◆ Try it: In these entries, tally the lines where "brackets" occurs. Respond with only the count.

◆ Exercise inputs:
# # # # # # #

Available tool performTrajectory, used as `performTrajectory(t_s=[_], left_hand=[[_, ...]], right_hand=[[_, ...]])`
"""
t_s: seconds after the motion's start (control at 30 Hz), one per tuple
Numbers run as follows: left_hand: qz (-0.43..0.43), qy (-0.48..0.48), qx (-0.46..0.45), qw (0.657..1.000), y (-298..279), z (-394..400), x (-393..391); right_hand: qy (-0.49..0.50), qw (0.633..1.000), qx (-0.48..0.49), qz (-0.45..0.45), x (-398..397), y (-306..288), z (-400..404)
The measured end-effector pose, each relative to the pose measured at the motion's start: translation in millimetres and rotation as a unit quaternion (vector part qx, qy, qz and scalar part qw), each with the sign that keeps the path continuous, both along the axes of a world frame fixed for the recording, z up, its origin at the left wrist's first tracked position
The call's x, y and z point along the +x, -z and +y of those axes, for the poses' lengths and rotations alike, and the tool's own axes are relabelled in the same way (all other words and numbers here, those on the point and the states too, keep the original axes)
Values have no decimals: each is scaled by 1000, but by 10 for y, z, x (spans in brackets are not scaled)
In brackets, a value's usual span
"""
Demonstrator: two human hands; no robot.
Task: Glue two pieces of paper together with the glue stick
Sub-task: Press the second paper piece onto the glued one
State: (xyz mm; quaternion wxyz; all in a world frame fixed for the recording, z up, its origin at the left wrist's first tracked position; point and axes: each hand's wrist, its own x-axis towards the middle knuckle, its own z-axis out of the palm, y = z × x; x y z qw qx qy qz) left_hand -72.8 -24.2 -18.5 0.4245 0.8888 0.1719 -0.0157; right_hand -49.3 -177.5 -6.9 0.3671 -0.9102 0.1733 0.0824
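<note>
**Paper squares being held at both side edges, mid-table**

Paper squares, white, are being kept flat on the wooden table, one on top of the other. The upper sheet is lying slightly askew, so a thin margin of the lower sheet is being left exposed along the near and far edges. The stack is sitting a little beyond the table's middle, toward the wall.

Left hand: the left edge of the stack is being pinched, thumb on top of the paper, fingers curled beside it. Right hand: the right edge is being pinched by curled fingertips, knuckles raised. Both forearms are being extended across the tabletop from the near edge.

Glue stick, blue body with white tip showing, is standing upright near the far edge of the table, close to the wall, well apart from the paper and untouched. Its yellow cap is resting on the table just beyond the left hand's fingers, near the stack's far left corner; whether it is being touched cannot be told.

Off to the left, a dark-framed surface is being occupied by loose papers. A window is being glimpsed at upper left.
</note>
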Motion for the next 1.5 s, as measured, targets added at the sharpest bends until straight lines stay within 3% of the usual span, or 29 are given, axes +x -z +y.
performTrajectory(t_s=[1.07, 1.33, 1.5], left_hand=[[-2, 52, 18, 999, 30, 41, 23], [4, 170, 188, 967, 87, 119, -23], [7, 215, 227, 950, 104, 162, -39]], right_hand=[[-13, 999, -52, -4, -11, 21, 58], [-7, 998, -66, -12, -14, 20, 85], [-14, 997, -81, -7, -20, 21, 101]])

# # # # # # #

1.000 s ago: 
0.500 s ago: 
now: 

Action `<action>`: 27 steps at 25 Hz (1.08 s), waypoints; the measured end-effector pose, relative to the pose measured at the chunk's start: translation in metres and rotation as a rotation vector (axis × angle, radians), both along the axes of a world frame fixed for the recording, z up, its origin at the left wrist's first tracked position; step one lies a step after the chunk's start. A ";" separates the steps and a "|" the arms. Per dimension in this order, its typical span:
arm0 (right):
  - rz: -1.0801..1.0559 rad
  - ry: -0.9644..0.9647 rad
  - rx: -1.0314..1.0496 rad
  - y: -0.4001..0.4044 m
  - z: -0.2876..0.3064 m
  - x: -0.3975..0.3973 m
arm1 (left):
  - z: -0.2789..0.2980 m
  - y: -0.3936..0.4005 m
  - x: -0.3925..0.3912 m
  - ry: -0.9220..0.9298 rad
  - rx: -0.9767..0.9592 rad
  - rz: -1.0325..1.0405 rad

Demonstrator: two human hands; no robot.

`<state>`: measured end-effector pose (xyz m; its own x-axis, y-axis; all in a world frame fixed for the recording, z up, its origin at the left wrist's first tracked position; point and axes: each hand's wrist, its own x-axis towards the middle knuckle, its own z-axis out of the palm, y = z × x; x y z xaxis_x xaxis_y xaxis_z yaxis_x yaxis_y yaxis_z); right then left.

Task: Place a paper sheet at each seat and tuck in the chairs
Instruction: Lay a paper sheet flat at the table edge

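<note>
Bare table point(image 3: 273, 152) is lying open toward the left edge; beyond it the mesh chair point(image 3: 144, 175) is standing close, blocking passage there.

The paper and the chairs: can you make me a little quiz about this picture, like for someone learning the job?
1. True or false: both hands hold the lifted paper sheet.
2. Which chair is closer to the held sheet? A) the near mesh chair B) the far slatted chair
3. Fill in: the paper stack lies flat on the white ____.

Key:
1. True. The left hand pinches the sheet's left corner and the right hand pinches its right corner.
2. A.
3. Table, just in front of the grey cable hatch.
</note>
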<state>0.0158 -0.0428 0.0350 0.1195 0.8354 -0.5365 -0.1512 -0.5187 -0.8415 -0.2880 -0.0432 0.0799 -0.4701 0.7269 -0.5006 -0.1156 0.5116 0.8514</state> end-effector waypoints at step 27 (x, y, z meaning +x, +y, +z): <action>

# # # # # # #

◆ Solution to this problem: 2